The next level of stratification following study type utilized Census division. Since Alaska is the sole jurisdiction assigned to the first study type stratum, there was only one Census division (the Pacific division). In the second study type stratum (containing the majority of the jurisdictions), all nine Census divisions were strata. In the third study type stratum, which contained a limited set of jurisdictions, the geographic stratification was collapsed to two strata: the Census Northeast Region and the remainder of the country (Midwest, South, West Regions).

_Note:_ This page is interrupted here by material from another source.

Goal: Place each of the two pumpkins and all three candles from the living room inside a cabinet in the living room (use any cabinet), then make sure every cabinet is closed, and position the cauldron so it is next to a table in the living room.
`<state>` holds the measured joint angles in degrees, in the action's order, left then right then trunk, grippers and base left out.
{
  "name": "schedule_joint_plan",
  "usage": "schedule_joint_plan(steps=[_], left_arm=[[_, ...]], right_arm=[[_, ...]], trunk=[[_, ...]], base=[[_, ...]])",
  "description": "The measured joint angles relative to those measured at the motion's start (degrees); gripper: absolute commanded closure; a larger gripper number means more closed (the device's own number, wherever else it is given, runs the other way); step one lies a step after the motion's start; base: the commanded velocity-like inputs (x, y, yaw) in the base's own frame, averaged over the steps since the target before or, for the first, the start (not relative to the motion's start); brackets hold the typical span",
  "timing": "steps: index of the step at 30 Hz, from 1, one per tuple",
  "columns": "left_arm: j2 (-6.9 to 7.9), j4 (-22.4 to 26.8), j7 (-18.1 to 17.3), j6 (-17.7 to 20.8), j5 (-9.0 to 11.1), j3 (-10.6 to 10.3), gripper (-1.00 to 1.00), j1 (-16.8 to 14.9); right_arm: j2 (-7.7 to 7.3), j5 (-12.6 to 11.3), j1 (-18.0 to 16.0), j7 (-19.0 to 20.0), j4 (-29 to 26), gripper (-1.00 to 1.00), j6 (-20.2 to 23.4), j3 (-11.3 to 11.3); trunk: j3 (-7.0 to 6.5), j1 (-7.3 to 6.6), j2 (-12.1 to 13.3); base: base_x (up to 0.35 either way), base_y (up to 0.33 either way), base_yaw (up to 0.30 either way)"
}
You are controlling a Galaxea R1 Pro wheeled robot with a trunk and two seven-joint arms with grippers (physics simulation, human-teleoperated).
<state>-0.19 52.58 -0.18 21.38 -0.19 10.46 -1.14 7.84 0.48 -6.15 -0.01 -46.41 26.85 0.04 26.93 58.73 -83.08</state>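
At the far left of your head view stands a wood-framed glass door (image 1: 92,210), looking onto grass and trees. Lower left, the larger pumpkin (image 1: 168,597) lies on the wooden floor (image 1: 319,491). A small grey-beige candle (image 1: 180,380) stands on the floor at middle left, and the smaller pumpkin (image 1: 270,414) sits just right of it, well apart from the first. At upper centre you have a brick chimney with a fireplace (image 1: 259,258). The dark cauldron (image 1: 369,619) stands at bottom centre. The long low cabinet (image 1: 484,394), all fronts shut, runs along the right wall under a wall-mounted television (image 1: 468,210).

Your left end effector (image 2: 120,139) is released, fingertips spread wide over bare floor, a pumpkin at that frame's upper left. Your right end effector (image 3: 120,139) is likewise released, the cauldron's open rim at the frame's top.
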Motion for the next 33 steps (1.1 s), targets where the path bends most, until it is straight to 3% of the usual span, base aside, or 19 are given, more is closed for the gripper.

The next level of stratification was the urbanization classification, drawn from the CCD and defined as follows:
Large Central City: A principal city of a Metropolitan Core Based Statistical Area (CBSA), with the city having a population greater than or equal to 250,000.
Mid-size Central City: A principal city of a Metropolitan CBSA, with the city having a population less than 250,000.
Urban Fringe of Large City: Any incorporated place, Census designated place, or non-place territory within a CBSA of a Large City and defined as urban by the Census Bureau.
Urban Fringe of Mid-Size City: Any incorporated place, Census designated place, or non-place territory within a CBSA of a Mid-Size City and defined as urban by the Census Bureau.
Large Town: An incorporated place or Census designated place with a population greater than or equal to 25,000 and located outside a Metropolitan CBSA or inside a Micropolitan CBSA.
Small Town: An incorporated place or Census designated place with population less than 25,000 and greater than or equal to 2,500 and located outside a Metropolitan CBSA or inside a Micropolitan CBSA.
Rural, outside CBSA: Any incorporated place, Census designated place, or non-place territory within a Metropolitan CBSA or within a Micropolitan CBSA and defined as rural by the Census Bureau.
Rural, inside CBSA: Any incorporated place, Census designated place, or non-place territory within a Metropolitan CBSA and defined as rural by the Census Bureau.
Outside of United States (international Defense Department schools and Puerto Rico).
Urban city status cells within a study type/geography stratum which contained a too-small enrollment were collapsed. The criterion for adequacy was that the cell had to yield a minimum of six expected hits. Categories 1 through 4 of the urbanization variable were nearly always kept separate from Categories 5 through 8, even if the condition of fewer than six expected hits was violated. The only exception was Alaska, the only jurisdiction in the supplemental national science-operational-only stratum. All urban city categories were collapsed into a single stratum, and this single stratum still had fewer than six expected hits but was not collapsed further.